Enfin, cette interface réduit la complexité d’intégration pour les assureurs. Ils disposent de briques interopérables qui s’inscrivent dans un écosystème d’agents, plutôt que de modèles isolés conçus pour une seule tâche.
Beaucoup d’acteurs du secteur expliquent que les assureurs peuvent construire leurs propres agents. Quels défis rencontrent ceux qui choisissent cette voie ?
Les opportunités de développement sont réelles, mais il y a un fossé entre un agent "satisfaisant" et une solution de pointe au service de l'industrie. Les difficultés sont techniques, organisationnelles et liées à l’expertise métier.
Sur le plan technique, il faut construire une architecture de données capable d’alimenter correctement les agents, gérer les intégrations d’outils, ainsi que la gestion du contexte et des tâches longues. Sur le plan organisationnel, l'enjeu principal est de mettre en place des équipes de R&D dédiées, capables de s'adapter en continu à l'évolution rapide des modèles.
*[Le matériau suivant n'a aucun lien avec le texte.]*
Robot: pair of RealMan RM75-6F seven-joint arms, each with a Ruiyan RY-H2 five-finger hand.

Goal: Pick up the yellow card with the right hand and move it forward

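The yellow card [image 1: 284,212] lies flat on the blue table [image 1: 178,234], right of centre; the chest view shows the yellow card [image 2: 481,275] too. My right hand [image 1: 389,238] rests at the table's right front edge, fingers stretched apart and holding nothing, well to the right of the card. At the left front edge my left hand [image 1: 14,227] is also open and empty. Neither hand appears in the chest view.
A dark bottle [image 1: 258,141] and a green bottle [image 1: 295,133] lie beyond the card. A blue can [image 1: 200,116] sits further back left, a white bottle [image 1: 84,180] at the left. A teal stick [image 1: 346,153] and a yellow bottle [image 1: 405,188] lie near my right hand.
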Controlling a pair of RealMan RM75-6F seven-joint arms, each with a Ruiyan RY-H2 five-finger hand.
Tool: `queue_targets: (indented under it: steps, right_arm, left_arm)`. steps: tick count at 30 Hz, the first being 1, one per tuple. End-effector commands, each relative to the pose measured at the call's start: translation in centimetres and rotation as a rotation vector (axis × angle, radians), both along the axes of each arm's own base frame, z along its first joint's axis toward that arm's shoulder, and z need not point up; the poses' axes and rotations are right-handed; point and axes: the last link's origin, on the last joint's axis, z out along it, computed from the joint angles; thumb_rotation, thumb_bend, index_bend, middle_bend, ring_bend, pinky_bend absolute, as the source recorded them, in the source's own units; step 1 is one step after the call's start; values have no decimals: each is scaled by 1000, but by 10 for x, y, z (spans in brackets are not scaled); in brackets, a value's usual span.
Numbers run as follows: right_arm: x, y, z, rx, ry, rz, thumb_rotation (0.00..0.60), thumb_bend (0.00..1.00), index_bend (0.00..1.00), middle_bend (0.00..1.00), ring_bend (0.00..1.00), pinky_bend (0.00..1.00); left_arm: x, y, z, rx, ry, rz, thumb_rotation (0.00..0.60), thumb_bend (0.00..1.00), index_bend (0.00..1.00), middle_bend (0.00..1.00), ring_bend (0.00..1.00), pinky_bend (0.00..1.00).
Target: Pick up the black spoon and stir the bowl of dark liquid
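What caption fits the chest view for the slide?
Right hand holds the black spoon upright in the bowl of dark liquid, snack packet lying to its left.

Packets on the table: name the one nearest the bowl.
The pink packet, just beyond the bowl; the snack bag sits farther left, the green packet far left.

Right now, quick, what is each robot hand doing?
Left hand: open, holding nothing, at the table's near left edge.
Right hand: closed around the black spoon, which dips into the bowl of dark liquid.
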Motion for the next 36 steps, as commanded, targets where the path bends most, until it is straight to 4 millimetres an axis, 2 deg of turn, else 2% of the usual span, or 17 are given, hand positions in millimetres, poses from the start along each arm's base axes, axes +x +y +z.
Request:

L’expertise métier est tout aussi critique. Elle permet de définir quand un agent doit agir, escalader ou reconnaître qu’il ne sait pas. Le prompt engineering seul est insuffisant. Les meilleurs agents reposent sur un accès structuré au contexte et sur des logiques de décision encadrées, pas sur des instructions ponctuelles.
Il existe aussi un enjeu de réactivité et de pérennité. Les avancées rapides des modèles et des outils font évoluer en permanence les architectures optimales. L’optimisation et la migration deviennent une activité continue, et non plus un projet ponctuel.
Enfin, la qualité et la gestion du risque sont particulièrement exigeantes. Pour atteindre les niveaux de précision attendus dans l’assurance, parfois supérieurs à 99% sur certains flux, il faut des systèmes de revue multi-agents, de détection des dérives de performance et des garde-fous adaptés au métier.
Les assureurs peuvent développer ces capacités, mais cela demande des investissements importants et une spécialisation que beaucoup préféreront éviter lorsque des solutions verticales éprouvées existent déjà.
Shift défend depuis longtemps une IA capable de dire “je ne sais pas”. L’adoption croissante des agents rend-elle cette position plus ou moins importante ?
La faculté d'un agent à reconnaître ses limites est un pilier fondamental de la sécurité et de la robustesse des architectures agentiques.
À mesure que les agents prennent en charge des décisions plus autonomes et à fort enjeux, parfois sur des cycles de plusieurs jours ou mois, le coût d’une réponse erronée, formulée avec une assurance injustifiée, devient critique.
La seule manière de faire évoluer l’automatisation de manière sûre est de combiner des décisions de haute précision avec une capacité d’abstention calibrée. Les agents doivent pouvoir se désengager lorsqu’ils ne sont pas suffisamment confiants ou lorsque le risque métier est trop élevé.
C’est un mécanisme central pour atteindre le niveau de fiabilité attendu dans l’assurance.
Les architectures agentiques rendent cette capacité plus accessible et plus nuancée. Il devient possible de décomposer les tâches entre agents d’orchestration et agents experts chargés du contrôle. Nous y ajoutons des modules de surveillance capables de détecter des dérives statistiques ou des signaux métier incohérents. Enfin, nous affinons la couche d'orchestration pour que la décision (oui / non / je ne sais pas) soit arbitrée en fonction de la justesse et du risque opérationnel.
Concrètement, cela signifie que l’on ne force plus une réponse binaire. L’abstention devient un résultat à part entière : encadré, explicable et lié à des circuits d'intervention humaine. C’est une condition nécessaire pour scaler l’automatisation sans dégrader le niveau de contrôle.